Özil y Canales luchan un balón con Peña en el Hércules - Real Madrid

Tras varios partidos extraordinarios de Sergio Canales en el Racing, el Real Madrid puso el dinero sobre la mesa para contratarlo. Se veía como una apuesta del equipo blanco por lo español, por lo joven. Y en la pretemporada, después de asegurarse su continuidad en el equipo, Canales se ganó la titularidad. Pero supongo que al Madrid le pareció que se había gastado poco dinero y además, en un hombre con poco nombre. Así que tenía que ir a por la estrella del Mundial. Como ya hiciera en 2002, fichando a Ronaldo, y en 2006, con la incorporación de Cannavaro, el Madrid necesitaba en este 2010 el crack del Mundial. Ese era el alemán Mesut Özil, que juega exactamente en la posición de Canales. Así que apuesten por quién jugará más este año...

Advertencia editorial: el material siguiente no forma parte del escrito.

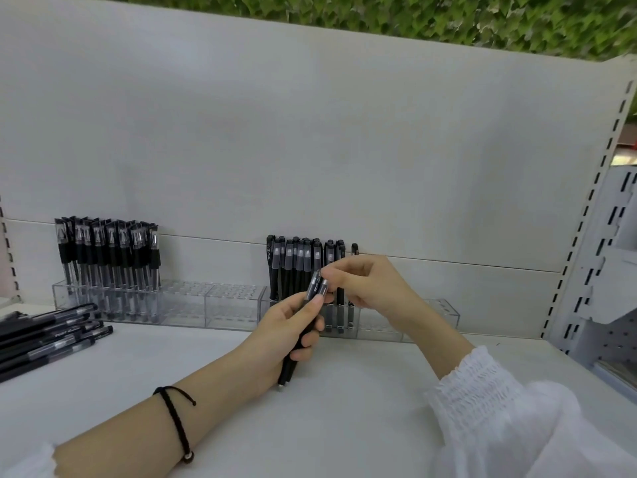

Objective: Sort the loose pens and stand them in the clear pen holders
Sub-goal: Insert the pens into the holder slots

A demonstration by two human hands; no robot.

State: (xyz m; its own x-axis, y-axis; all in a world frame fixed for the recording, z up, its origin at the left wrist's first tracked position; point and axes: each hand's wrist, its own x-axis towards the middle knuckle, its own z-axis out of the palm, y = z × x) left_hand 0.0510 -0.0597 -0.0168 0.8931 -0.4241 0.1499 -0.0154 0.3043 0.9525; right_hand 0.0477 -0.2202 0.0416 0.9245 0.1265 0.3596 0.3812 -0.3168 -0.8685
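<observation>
— Hands first: holding what?
— Gripping a bundle of black pens (315, 288) in the left hand (293, 326), with fingers curled round the barrels, caps up and tips down, close over the white shelf (344, 426). Pinching the cap end of that bundle with the right hand (372, 288), between thumb and fingertips.

— Anything on the wrists?
— Wearing a black cord bracelet (175, 419) on the left, a gathered white sleeve (499, 408) on the right.

— Elsewhere on the shelf?
— Lying flat at the near left edge, well apart from both hands: loose black pens (48, 336), roughly parallel, partly cut off by the frame.

— And further back?
— Running along the rear of the shelf: clear pen holders (234, 305), set end to end. Standing upright at the left end: clear-capped pens (107, 250), packed close. Standing directly behind the hands: black-capped pens (293, 267), white lettering on one barrel. Partly hidden by the fingers, so no telling how many.

— Behind the holders?
— Backed by a plain white panel (310, 132), flanked on the right by a slotted upright (586, 208), topped by green foliage (413, 15).
</observation>
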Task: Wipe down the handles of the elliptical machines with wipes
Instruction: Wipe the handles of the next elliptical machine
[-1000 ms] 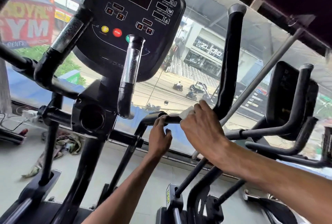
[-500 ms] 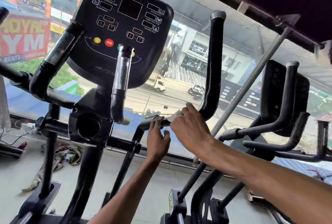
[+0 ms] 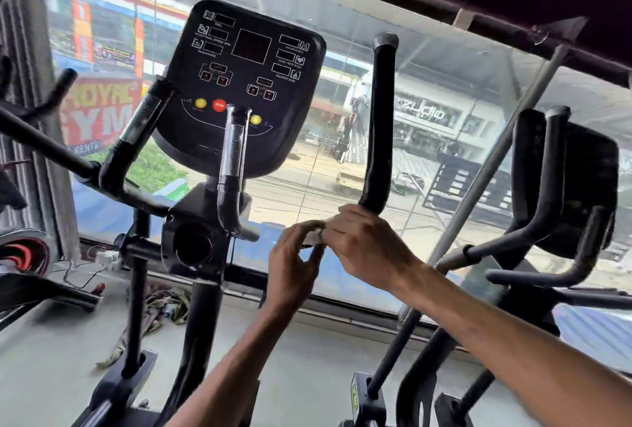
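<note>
Mid-wipe on the tall black padded handle, at its bend.
Grip: right hand curled over small white wipe, left hand pinching it; neighbouring black handles at three o'clock probably remain.

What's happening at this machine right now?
A person stands at an elliptical, both hands at the bend below its upright black handle. The right hand holds a white wipe against the bar there. The left hand curls its fingers at the wipe's edge; blur hides whether they pinch the wipe or the bar. The console is untouched.
</note>
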`<state>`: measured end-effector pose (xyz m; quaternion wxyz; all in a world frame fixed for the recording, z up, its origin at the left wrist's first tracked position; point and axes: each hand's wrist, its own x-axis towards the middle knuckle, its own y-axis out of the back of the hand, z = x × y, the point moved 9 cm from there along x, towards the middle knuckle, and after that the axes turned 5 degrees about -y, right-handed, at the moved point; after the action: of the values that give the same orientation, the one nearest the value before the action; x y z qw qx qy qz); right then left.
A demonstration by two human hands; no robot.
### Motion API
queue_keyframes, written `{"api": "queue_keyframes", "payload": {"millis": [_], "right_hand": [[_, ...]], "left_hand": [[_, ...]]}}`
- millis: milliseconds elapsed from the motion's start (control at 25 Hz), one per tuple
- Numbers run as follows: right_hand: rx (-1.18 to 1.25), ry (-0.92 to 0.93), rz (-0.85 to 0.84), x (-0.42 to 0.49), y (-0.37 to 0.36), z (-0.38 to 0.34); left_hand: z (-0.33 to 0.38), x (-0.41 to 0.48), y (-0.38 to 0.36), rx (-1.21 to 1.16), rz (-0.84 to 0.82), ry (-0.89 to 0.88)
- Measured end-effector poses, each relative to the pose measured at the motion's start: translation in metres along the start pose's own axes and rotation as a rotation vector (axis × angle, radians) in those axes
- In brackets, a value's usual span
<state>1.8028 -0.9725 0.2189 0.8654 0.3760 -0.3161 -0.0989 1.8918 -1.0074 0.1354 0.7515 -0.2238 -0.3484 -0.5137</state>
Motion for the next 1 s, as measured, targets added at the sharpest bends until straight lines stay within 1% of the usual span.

  • ¿Qué sentido tiene gastarse 50 millones más Eto'o en Ibrahimovic y echarlo por la puerta de atrás al año siguiente?
Ibrahimovic, a su llegada al aeropuerto de Milán - Malpensa

No voy a entrar a juzgar la actitud del 'filósofo' Guardiola con Zlatan Ibrahimovic porque, sinceramente, la desconozco. Pero no deja de ser curioso que no tenga buen 'feeling' con Eto'o y lo quiera fuera de su equipo después de haber realizado la mejor temporada del Barça en la historia con más de 30 goles y, para reemplazarlo, se gaste una millonada en el sueco que, vaya por donde, tampoco le cae bien. Tampoco voy a defender al delantero de origen bosnio, porque tiene toda la pinta de ser un chulo hecho y derecho. Pero ha metido 21 goles oficiales que, si los sumas a los 47 de Lionel Messi, creo que se convierten en una grandísima cantidad de puntos. En mi humilde opinión, no se le podía pedir más a Zlatan. Marcaba, asistía, se desmarcaba... Parece extraño, pero le vino mal tener al lado al mejor del mundo.


Hasta aquí la primera edición de ¿Qué sentido tiene? En próximas ediciones veremos más dudas inexplicables del mundo del fútbol.